Your assignment — Filter the entries down to the lines holding "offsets", then copy those lines.

Records —
★ ★ ★

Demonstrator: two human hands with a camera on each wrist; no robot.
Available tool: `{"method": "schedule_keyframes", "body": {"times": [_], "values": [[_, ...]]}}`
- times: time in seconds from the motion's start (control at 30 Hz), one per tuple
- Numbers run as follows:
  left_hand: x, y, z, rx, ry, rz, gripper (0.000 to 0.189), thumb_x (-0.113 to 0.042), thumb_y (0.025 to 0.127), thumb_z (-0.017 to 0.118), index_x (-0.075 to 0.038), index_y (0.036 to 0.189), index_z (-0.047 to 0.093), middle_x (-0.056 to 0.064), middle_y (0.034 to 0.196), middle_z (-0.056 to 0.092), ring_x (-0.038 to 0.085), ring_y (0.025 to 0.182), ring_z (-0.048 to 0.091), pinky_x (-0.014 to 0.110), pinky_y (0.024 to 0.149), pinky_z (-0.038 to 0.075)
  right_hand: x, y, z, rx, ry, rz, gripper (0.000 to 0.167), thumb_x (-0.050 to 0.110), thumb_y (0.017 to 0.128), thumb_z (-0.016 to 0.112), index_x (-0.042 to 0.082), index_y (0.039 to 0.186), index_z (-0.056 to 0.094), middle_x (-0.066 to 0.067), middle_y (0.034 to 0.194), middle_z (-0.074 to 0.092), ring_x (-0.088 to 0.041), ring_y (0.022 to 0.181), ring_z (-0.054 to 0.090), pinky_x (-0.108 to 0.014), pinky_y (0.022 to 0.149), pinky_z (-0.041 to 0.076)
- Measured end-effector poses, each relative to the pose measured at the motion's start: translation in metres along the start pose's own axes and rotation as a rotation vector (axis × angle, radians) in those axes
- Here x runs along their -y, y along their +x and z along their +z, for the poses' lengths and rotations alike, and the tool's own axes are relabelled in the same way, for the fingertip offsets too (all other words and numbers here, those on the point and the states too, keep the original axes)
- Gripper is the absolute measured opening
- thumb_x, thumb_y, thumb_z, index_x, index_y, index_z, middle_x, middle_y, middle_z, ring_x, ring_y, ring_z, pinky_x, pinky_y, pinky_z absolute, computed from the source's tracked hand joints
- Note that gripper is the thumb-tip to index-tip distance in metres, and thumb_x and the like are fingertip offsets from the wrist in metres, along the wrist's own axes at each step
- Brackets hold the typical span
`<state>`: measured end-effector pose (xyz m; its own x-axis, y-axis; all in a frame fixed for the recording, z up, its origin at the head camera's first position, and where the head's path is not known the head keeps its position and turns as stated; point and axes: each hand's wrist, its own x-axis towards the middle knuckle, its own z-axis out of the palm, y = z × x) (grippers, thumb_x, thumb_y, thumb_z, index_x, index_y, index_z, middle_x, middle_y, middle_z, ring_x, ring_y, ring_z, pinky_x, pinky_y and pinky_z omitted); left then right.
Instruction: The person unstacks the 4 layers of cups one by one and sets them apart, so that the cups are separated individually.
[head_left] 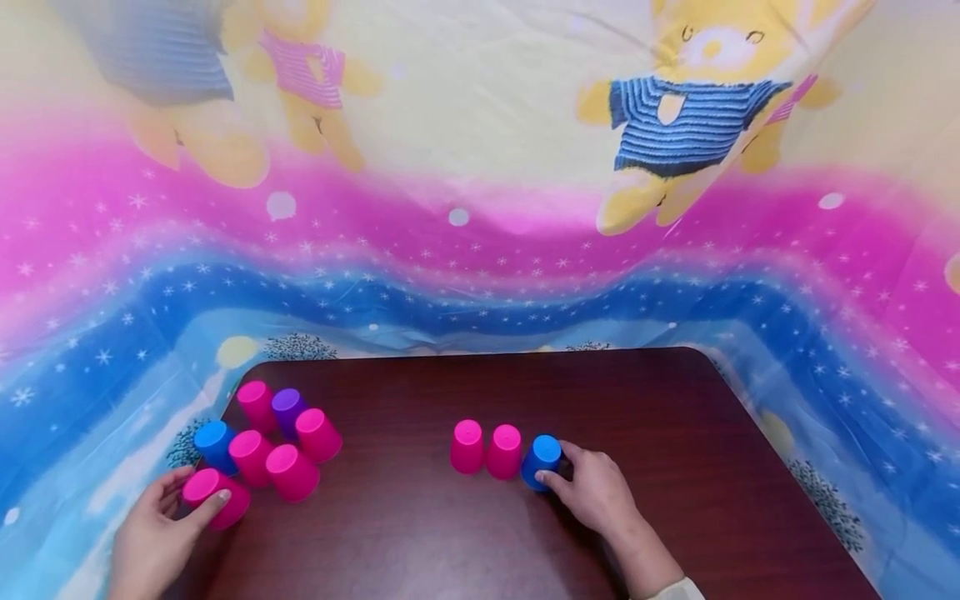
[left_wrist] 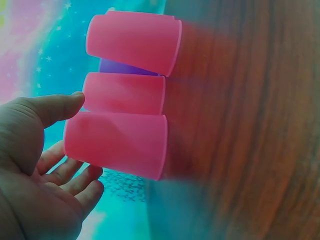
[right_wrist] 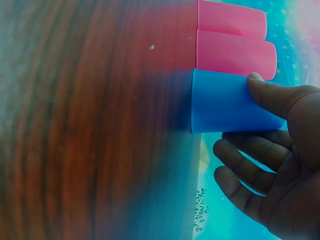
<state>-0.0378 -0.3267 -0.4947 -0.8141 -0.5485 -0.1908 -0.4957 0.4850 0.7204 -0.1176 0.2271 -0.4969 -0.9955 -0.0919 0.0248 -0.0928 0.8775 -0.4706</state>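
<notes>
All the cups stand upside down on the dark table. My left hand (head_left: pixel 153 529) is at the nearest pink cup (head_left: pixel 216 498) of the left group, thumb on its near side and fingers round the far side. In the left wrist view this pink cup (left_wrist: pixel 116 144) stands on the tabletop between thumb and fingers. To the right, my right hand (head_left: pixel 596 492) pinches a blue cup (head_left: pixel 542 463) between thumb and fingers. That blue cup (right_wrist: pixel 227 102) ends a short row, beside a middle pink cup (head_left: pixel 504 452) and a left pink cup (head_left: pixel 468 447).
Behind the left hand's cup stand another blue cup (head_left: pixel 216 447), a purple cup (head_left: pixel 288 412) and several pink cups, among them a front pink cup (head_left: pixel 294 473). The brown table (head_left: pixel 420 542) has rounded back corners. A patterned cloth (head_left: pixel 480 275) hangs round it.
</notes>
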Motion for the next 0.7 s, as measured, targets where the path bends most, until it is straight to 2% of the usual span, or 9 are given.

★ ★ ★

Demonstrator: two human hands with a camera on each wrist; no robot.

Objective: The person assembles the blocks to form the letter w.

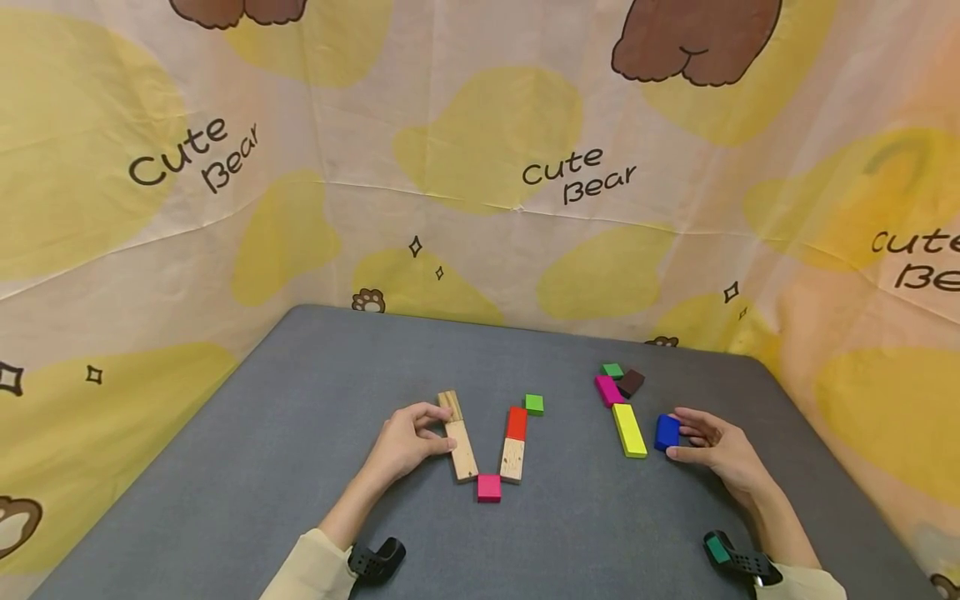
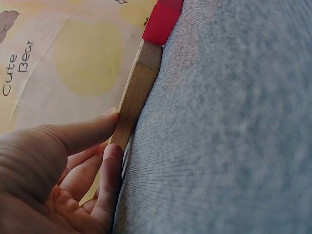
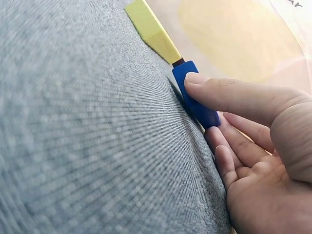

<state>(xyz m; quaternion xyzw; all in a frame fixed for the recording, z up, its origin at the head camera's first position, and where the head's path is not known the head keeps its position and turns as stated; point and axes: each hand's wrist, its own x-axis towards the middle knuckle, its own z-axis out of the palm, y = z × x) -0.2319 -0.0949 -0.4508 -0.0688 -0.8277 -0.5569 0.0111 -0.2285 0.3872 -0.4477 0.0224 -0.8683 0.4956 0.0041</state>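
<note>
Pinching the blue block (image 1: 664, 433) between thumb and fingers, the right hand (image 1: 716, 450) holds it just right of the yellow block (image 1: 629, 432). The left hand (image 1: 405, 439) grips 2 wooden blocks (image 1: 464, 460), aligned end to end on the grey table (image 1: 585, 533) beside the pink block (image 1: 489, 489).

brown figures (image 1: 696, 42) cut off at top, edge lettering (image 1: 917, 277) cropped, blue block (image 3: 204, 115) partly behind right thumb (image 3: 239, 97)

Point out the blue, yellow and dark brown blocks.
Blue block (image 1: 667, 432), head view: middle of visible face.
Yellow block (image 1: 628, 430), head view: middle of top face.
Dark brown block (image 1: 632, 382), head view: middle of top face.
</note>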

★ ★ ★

Final answer —
- Here x runs along their -y, y along their +x and z along their +z, for the poses' lengths and rotations alike, and the tool's own axes are relabelled in the same way, for the fingertip offsets too (all other words and numbers here, those on the point and the states too, keep the original axes)
- Note that gripper is the thumb-tip to index-tip distance in metres, and thumb_x and the like are fingertip offsets from the wrist in metres, along the wrist's own axes at each step

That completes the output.